From time to time I am doing a google search on some issue of extreme importance, and the site is down for the only search result that I am interested in. In these frightful moments my sanity would be in doubt, were it not for that delightful cached button google has so generously provided. Now I understand the basic idea – I’m quite aware of what caching is. But the problem is that often google spends a disconcerting amount of time “transferring data from [website X]”. This is annoying in and of itself, given that sometimes I hit the ‘cached’ button solely because I hope google hasn’t cached all of the ad/pic/flash content I am trying to avoid – I assume it will load faster – I just want the text.
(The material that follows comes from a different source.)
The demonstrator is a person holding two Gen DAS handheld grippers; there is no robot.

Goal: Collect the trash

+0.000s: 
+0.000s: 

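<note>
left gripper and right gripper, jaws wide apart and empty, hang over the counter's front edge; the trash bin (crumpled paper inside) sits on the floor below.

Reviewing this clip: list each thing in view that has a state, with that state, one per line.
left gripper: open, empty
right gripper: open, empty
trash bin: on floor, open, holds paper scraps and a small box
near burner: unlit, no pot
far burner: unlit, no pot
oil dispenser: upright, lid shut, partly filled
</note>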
But what is even worse, is that sometimes, especially when I am most in need of the information I am trying to get at, google hangs while “transferring data from [website X]”. It is a as though google can’t load the cached version of the page because google can’t retrieve information from the site that was supposed to be cached. If this is the case, what is the point? Why doesn’t google just cache the data on its servers?

I do not know why getting stuff from Google’s cache can often be so slow (yes, I’ve experienced it), but there are several other caching sites that can also be used if Google does not have what you want (or does not work). I use the Firefox extension Resurrect Pages, which provides access to seven different cache sites:
[ul]
[li] CoralCDN[/li][li] Google Cache[/li][li] Yahoo! Cache[/li][li] The Internet Archive[/li][li] MSN Cache[/li][li] Gigablast[/li][li] WebCite[/li][/ul]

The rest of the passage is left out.